I did a lot of research on which detector to get for my first detector. I had settled on the Compare as my first choice then at the advice of others on another forum went with an F2 instead. Yesterday, I decided to go back to my first choice and go with the Compare. I feel it will better suit me than the F2 will. I feel that not having some bells and whistles I can learn to hunt better, and over all I feel the Compare and other Tesoro products are better machines.
Have I made the right choice ?

PS
I'm the type of person that usually ends up disliking products others like so more than likely I would have disliked the F2. So that's the main reason why I went with my original decision, the Compare.
 
Yes, I believe you made the right choice.
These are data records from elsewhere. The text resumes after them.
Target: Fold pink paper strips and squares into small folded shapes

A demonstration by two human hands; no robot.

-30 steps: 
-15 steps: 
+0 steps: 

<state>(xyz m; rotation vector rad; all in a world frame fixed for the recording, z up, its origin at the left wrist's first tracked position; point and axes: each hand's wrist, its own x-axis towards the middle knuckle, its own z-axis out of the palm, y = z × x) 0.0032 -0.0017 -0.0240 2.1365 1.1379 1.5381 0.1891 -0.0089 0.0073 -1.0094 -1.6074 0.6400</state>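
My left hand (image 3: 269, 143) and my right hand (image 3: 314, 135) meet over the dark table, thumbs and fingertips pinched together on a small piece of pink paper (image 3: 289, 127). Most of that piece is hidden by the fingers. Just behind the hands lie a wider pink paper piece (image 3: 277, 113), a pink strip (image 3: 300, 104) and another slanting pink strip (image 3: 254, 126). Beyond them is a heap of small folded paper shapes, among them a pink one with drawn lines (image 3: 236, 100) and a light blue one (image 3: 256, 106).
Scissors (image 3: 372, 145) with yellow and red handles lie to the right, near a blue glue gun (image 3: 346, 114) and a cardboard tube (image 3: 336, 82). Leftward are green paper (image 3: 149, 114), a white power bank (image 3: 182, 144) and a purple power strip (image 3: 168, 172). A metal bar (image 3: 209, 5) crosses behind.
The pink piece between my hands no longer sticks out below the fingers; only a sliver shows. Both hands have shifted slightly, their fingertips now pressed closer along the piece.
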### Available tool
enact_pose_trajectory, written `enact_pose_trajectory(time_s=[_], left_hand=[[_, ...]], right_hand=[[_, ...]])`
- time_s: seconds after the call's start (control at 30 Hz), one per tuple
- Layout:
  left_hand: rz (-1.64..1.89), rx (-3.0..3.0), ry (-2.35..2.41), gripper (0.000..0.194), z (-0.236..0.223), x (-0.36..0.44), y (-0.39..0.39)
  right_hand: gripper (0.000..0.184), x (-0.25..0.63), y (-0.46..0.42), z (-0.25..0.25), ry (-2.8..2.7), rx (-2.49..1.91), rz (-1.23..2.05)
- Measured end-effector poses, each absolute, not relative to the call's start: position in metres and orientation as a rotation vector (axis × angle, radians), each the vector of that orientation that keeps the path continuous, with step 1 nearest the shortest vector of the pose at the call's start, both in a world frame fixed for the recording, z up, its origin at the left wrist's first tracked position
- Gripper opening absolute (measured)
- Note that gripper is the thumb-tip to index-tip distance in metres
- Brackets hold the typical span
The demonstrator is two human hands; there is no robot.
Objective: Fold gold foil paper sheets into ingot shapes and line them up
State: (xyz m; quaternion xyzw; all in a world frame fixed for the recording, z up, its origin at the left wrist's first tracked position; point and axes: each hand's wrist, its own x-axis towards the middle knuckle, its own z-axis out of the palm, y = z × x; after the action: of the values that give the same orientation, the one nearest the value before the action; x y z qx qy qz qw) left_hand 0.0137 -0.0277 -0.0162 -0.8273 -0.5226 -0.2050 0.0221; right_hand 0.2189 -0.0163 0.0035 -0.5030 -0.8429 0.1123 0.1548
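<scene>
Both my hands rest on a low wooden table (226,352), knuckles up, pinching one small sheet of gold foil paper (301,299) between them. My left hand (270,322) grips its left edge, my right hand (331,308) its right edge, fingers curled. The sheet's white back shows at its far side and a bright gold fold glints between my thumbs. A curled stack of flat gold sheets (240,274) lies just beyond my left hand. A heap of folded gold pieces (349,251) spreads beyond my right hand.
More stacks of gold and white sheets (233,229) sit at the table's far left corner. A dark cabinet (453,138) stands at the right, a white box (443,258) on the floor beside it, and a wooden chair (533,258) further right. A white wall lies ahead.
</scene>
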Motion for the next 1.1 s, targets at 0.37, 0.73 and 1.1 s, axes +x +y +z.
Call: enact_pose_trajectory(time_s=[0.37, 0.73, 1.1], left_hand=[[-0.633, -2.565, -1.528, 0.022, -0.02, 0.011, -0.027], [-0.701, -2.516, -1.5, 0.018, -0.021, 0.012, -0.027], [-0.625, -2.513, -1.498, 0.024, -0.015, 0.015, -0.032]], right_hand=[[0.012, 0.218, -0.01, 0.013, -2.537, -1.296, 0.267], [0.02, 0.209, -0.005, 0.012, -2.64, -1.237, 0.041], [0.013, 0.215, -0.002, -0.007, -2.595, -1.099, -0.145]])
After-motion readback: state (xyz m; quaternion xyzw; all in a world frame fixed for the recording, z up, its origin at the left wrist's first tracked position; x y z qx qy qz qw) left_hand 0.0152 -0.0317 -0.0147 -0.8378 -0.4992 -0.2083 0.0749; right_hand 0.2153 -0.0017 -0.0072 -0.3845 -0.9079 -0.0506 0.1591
You need to appreciate the audio of any machine you get, but that's tough when you have a screen talking you out of digging because it is "guessing" at the target. Your eyes are the best discrimination available, so you need to dig. One day you may opt for a machine with a display, but starting with a Tesoro will make you better at it,IMHO. I struggle to understand why people get into this hobby then do everything they can, and spend a lot of money, to avoid digging. Maybe they should collect stamps instead.😆

By the way, my Compadre paid for itself twice over within the first week!

Dan
 
Welcome abroad the Tesoro Forum.:thumbup:

My first detector was a Compadre. It's one detector that you will always keep.

tabman
 
yes you made the right choice , and it will soon pay for itself, then you can try another brand , it maylook like a joke but you seen the little girl who just found a big fat mens ring , and thats aint no joke , trusing it next to the metal poles in the tot lots and along metal fences and sidewalks , you may also want to scrape out the chips under the slides ect, WTG
 
Yeah, that was my 9 year old daughter who found that big ring.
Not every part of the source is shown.